_Your assignment_
Everything from the line containing "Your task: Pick" through the line containing "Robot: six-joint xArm" should be repeated exactly, and nothing else from the data.

_Dataset excerpts_
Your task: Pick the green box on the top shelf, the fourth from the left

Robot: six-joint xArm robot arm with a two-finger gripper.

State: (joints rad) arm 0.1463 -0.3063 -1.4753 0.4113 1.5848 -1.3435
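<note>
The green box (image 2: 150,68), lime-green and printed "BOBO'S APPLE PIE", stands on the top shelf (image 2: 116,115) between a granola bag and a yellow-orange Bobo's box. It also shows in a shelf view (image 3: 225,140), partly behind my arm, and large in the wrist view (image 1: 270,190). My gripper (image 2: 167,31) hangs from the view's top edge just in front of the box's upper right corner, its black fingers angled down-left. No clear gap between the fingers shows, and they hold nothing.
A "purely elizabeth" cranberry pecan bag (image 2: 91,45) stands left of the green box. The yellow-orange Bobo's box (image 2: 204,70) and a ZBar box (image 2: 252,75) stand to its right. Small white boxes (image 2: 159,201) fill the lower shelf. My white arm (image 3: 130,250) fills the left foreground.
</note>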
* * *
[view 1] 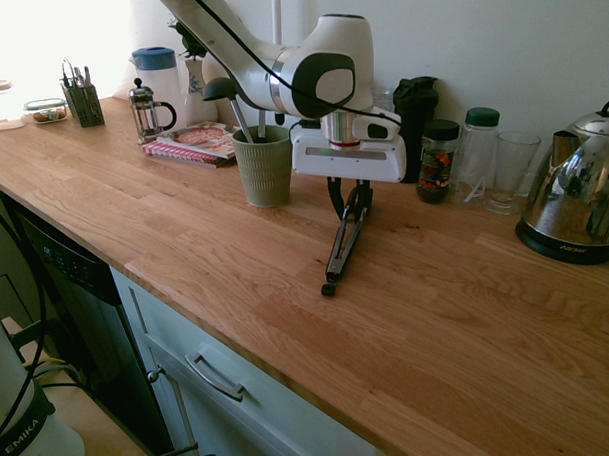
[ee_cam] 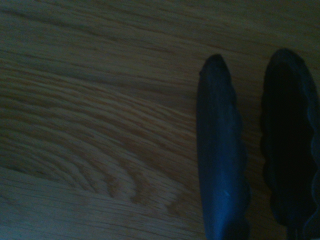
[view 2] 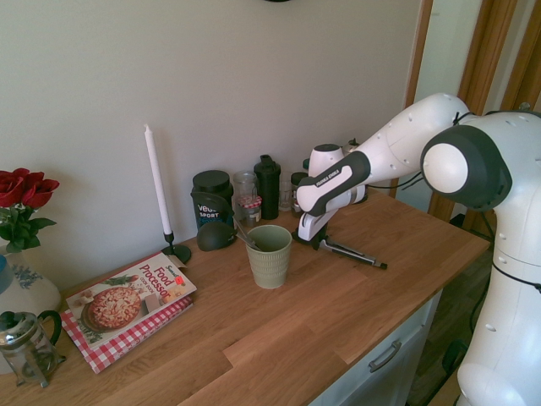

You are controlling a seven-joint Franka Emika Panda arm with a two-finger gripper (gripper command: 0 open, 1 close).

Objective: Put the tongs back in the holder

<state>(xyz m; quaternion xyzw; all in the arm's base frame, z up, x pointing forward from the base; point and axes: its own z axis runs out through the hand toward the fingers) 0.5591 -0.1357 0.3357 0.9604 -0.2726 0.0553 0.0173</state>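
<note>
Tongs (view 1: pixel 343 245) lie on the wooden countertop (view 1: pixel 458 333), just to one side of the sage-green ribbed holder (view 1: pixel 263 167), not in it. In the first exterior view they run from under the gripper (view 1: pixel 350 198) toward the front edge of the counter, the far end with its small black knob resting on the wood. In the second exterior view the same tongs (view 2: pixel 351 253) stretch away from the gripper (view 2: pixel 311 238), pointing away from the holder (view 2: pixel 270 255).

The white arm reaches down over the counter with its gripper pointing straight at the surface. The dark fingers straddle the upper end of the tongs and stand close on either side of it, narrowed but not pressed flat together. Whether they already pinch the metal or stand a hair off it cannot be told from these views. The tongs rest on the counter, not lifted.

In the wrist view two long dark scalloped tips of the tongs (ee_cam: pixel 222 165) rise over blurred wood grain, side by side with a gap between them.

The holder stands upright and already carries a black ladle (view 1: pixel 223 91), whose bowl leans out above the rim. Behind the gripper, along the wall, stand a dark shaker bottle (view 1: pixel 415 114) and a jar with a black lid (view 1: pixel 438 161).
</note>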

_Problem solution_
Your task: Pick the green box on the top shelf, the fourth from the left

Robot: six-joint xArm robot arm with a two-finger gripper.

Nothing else is needed to complete this exercise.